--- Entries supplied ---
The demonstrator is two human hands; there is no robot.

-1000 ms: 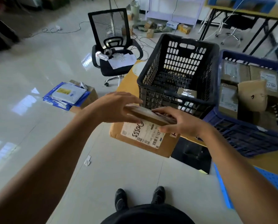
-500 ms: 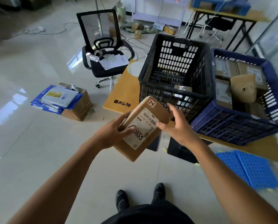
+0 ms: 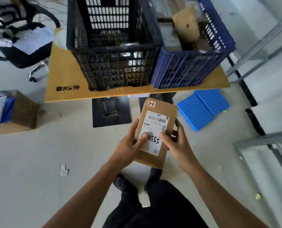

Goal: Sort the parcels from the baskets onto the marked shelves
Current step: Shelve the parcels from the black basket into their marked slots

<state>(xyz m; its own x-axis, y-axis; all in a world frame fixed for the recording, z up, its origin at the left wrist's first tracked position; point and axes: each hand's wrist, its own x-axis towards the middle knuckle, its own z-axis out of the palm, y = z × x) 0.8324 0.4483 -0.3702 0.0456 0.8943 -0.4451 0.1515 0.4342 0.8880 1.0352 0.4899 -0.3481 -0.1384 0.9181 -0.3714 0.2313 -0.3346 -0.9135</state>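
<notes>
While left hand (image 3: 128,145) and right hand (image 3: 176,143) grip the parcel (image 3: 158,116), its corner mark (image 3: 151,104) apparently gets read; next, it needs carrying to shelves (image 3: 258,140) at three o'clock.

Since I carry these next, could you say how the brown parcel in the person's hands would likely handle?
The parcel looks stiff: its cardboard edges are straight in the grip of the left hand and right hand. Probably light, as a relaxed two-handed hold seems enough. Flat-sided, so unlikely to roll.
</notes>
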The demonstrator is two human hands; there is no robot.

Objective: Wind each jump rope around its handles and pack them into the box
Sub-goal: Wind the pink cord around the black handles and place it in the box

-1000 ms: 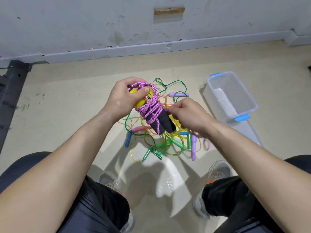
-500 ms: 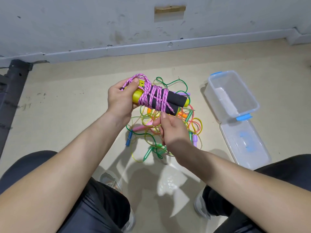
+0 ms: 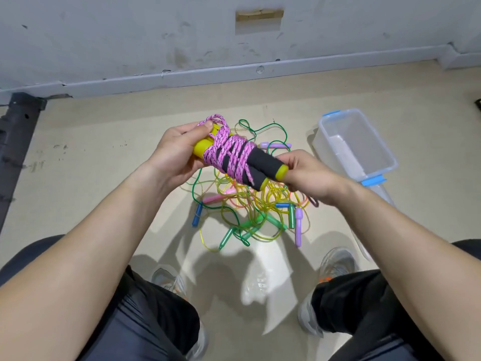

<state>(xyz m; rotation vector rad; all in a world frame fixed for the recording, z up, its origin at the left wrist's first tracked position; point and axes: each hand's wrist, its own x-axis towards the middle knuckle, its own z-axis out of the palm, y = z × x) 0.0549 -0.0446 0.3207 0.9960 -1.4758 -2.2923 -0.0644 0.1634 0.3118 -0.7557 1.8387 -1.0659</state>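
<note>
A pink braided jump rope [image 3: 231, 156] is wound around its two black foam handles with yellow ends, held above the floor. My left hand [image 3: 177, 155] grips the upper yellow end, thumb pressing the rope loop there. My right hand [image 3: 307, 175] holds the lower yellow-capped end of the handles. Below lies a tangled pile of thin jump ropes [image 3: 250, 204], green and yellow cords with blue, green, purple and pink handles. The clear plastic box [image 3: 364, 142] with blue clips stands open on the floor to the right.
The box's lid [image 3: 382, 194] lies against its near side. My two shoes [image 3: 335, 264] and knees are at the bottom of the view. A dark metal frame [image 3: 15, 131] stands at the left by the grey wall.
My right hand left the underside of the bundle and moved right to take its lower end. The wound bundle tilted so that end points down and right.
</note>
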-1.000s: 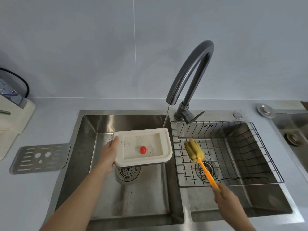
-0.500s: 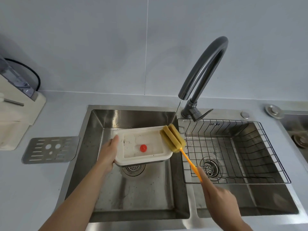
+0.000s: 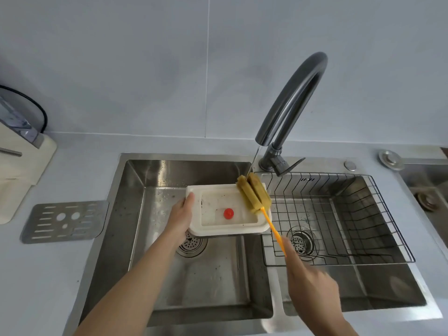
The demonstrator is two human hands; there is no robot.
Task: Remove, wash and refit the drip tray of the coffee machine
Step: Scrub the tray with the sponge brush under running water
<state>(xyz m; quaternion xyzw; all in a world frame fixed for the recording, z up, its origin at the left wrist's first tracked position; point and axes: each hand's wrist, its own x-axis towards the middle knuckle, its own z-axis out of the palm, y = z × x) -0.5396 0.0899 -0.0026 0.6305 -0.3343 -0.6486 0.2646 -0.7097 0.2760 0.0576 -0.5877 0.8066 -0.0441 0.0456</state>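
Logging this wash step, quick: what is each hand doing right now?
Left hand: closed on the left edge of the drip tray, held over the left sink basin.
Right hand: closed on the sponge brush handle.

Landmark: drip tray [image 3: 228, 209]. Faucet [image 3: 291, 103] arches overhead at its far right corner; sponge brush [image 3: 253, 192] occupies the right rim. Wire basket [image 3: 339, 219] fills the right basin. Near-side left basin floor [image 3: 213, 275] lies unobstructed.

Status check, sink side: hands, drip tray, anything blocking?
Left hand grips drip tray over left basin. Right hand holds sponge brush on tray's right edge, under faucet stream. Nothing blocking.
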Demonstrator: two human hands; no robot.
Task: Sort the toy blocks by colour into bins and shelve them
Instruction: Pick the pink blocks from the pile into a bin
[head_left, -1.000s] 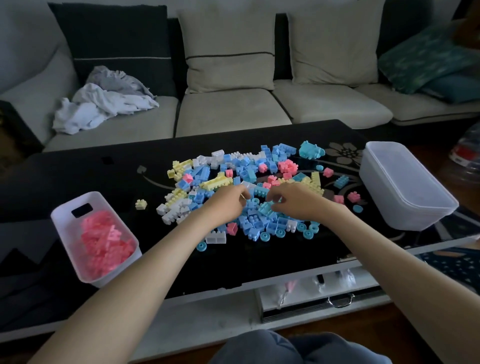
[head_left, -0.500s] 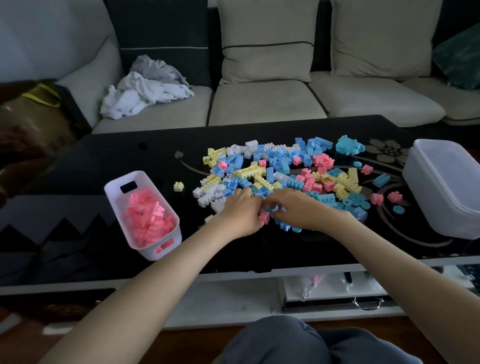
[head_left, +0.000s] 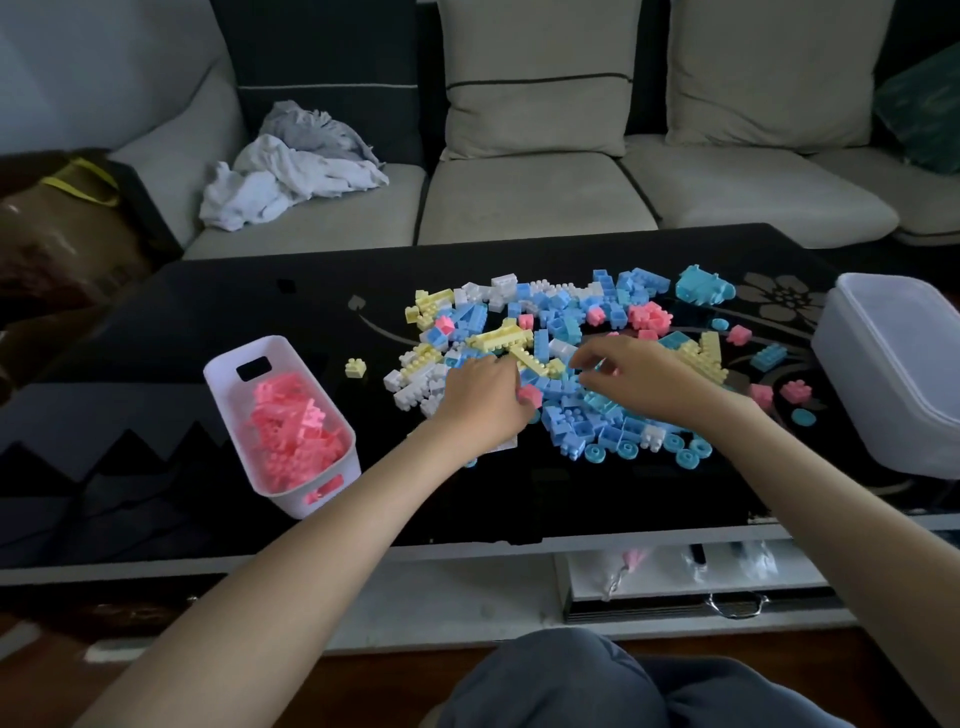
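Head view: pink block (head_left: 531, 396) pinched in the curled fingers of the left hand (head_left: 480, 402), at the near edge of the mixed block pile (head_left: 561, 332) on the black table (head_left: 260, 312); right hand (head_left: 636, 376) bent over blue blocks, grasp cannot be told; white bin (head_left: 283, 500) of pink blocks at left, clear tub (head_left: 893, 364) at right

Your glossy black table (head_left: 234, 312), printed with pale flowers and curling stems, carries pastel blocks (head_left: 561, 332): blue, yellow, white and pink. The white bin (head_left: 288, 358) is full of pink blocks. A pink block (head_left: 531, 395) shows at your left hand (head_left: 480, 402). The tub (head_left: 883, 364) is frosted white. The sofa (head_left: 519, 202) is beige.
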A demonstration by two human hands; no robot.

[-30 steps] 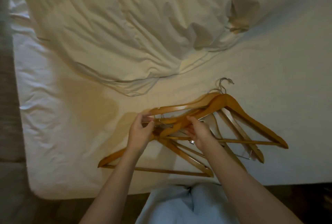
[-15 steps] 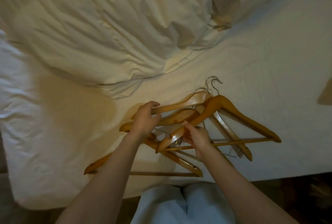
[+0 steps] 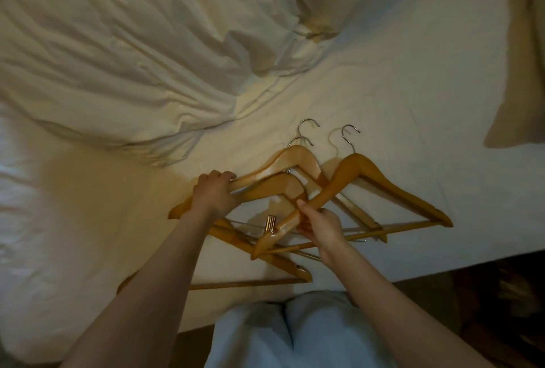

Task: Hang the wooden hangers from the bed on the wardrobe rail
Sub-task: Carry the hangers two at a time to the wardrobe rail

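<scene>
Several wooden hangers with metal hooks lie bunched near the bed's front edge. My left hand [image 3: 213, 195] grips the left arms of a pair of overlapping hangers [image 3: 290, 161]. My right hand [image 3: 320, 227] is closed on the left arm of a darker hanger [image 3: 383, 183], which is pulled out to the right of the pair. Another hanger [image 3: 265, 261] lies flat on the white sheet [image 3: 413, 87] beneath my forearms, partly hidden by them. A small metal clip [image 3: 270, 223] shows between my hands. No wardrobe rail is in view.
A crumpled cream duvet [image 3: 132, 43] covers the far left of the bed. A pillow corner [image 3: 519, 72] sits at the right edge. The dark floor [image 3: 486, 302] shows at the lower right, and my light trousers [image 3: 289, 335] at the bottom.
The darker hanger in my right hand has slid to the right, away from the pair, so its hook now stands apart. My left hand has closed over the pair's left arms.
</scene>
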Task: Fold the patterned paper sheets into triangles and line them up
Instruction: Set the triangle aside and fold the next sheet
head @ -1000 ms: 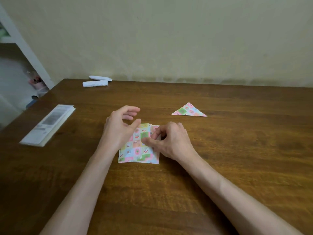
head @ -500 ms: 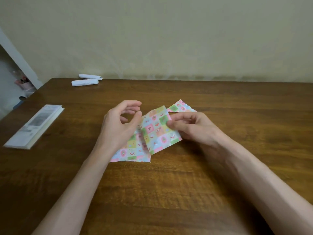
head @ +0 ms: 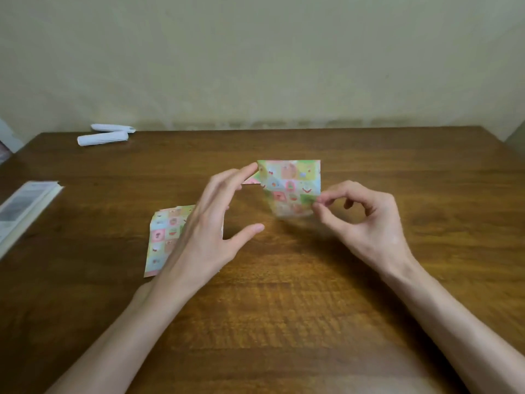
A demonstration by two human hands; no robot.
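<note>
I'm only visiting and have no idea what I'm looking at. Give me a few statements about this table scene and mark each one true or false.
1. The right hand pinches a patterned sheet by its edge and holds it up off the table. True.
2. The left hand is curled into a fist. False: its fingers are straight and spread, and it holds nothing.
3. More patterned paper lies flat on the table, partly under the left hand. True.
4. The white paper rolls lie at the near right corner of the table. False: they lie at the far left, close to the wall.
</note>
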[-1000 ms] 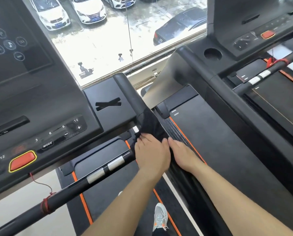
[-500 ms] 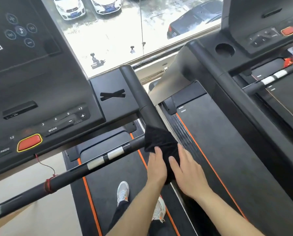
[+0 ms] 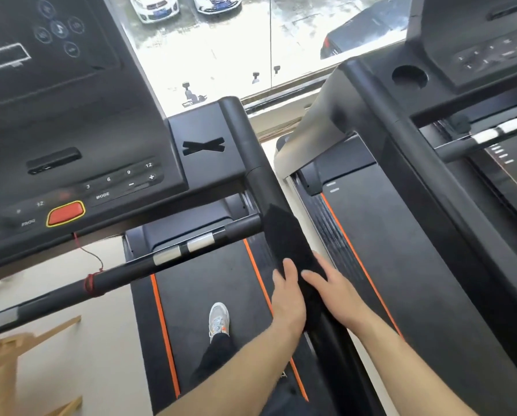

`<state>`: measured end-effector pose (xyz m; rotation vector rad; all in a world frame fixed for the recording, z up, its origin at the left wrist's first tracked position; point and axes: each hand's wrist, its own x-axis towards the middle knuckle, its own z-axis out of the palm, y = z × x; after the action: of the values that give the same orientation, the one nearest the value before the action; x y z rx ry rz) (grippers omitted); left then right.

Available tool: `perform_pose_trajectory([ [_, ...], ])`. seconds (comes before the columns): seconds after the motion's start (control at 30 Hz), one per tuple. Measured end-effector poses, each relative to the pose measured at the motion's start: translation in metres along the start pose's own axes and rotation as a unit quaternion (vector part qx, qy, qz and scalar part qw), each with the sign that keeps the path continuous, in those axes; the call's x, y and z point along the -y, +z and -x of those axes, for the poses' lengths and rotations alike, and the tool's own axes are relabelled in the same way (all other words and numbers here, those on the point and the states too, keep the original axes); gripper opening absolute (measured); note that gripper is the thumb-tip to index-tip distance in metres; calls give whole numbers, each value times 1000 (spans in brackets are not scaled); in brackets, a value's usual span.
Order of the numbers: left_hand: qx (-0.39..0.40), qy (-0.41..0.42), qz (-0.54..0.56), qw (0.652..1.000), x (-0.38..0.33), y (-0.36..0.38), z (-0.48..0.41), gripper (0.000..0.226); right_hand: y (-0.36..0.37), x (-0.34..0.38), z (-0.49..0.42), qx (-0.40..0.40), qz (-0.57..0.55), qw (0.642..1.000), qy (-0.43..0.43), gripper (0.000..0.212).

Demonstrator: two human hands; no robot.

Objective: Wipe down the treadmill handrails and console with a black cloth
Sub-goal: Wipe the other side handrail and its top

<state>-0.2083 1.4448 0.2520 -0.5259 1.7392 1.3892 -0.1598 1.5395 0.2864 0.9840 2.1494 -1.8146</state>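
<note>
Forearms come in from the bottom edge, and our left hand and right hand sit close together on the right handrail of the treadmill we stand on. Both lie flat with the fingers extended, pressing the black cloth onto the rail rather than clenching it; whether the thumbs hook underneath we cannot tell. The cloth is draped over the rail just past our fingertips, its far end reaching the joint where the crossbar meets the rail.

We judge the step in hand to be the wipe of this right handrail, with the task still early. Beyond the cloth the bare rail runs up beside the tray with the taped cross. Left of that sits the console with its red stop button, where we see no cloth. The next move, as we read it, calls for steady downward pressure from both palms while sliding the cloth along the rail, keeping it wrapped so it does not slip off the rounded side.
</note>
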Motion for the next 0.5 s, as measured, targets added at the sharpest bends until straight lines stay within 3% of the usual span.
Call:
perform_pose_trajectory([
  [0.2, -17, 56, -68, 996, -13, 2, -4, 73, -2, -1, -26, 27, -17, 999, 1, 23],
  [0.3, -29, 112, -76, 990, -37, -2, -27, 68, -2, 4, -54, 64, -60, 996, -8, 29],
  [0.43, -33, 106, -67, 991, -29, -2, -21, 98, 0, 3, -29, 67, -64, 996, -3, 19],
  [0.5, -23, 102, -80, 991, -4, -1, -4, 108, -3, -2, 5, 42, -41, 998, -11, 31],
])
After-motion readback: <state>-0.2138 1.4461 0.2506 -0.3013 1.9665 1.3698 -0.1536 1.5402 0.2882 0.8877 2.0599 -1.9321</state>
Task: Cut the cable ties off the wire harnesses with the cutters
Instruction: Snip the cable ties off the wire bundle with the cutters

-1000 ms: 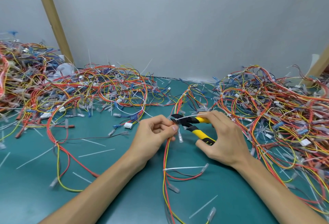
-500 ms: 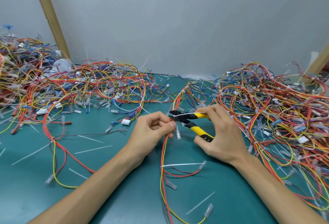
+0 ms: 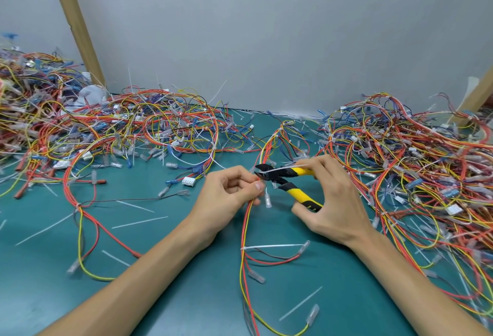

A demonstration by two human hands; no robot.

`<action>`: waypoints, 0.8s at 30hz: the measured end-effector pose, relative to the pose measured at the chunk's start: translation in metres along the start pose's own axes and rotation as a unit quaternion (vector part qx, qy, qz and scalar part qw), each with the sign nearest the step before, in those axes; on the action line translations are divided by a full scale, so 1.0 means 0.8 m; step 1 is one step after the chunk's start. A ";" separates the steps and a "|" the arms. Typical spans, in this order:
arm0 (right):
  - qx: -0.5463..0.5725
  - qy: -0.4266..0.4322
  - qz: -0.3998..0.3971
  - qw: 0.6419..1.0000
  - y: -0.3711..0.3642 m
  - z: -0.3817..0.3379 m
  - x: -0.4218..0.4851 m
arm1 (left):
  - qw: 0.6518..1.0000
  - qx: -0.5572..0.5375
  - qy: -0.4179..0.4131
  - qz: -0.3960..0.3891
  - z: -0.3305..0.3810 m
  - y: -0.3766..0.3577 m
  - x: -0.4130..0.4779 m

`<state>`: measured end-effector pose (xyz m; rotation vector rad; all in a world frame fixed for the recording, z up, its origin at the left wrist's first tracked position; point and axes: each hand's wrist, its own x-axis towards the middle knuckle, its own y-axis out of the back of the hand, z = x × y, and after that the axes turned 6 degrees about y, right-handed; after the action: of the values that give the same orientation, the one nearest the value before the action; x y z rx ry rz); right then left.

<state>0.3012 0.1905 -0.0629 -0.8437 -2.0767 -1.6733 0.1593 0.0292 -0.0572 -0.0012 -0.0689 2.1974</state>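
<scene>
Showing a bench covered by a teal-green mat [image 3: 186,290], seen from the head camera.

The left hand [image 3: 229,197] pinches a slim harness of red and yellow wires [image 3: 246,218] between thumb and forefinger, with the other fingers curled in. From the pinch the harness falls toward the viewer along the mat, and beyond the pinch it runs away toward the wall.

The right hand [image 3: 337,202] grips the yellow-handled, black-headed cutters [image 3: 286,175]. Its fingers close over the upper handle and its thumb side bears on the lower one.

The cutters lie near mid-frame, just above the mat, with their long axis roughly left to right. The black head points left at the left hand's fingertips, and the 2 handles splay rightward.

The blades sit at a thin white translucent cable tie [image 3: 282,169] where it circles the harness. The tie's tail stretches right along the upper handle. Whether the blades have met cannot be told.

A 2nd white cable tie [image 3: 272,246] crosses the same harness nearer the viewer, lying left to right.

Loose white tie offcuts [image 3: 140,222] lie scattered on the mat. A tangled heap of red, yellow and blue harnesses [image 3: 106,133] fills the left side, and a 2nd heap [image 3: 416,154] fills the right.

Behind them are a grey wall [image 3: 266,29] and a slanted wooden post [image 3: 76,23].
</scene>
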 end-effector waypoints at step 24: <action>-0.027 -0.044 0.005 0.999 -0.001 -0.011 0.000 | 1.000 -0.015 -0.003 -0.008 0.000 0.001 0.000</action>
<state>0.2999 0.1822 -0.0614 -0.9601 -2.0890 -1.7229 0.1589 0.0286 -0.0570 -0.0102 -0.1061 2.1794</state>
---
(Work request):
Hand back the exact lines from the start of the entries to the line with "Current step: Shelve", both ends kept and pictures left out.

(Exercise response):
The demonstrator is two human hands; there is no robot.

-1000 ms: 
-500 ms: 
+0 ms: 

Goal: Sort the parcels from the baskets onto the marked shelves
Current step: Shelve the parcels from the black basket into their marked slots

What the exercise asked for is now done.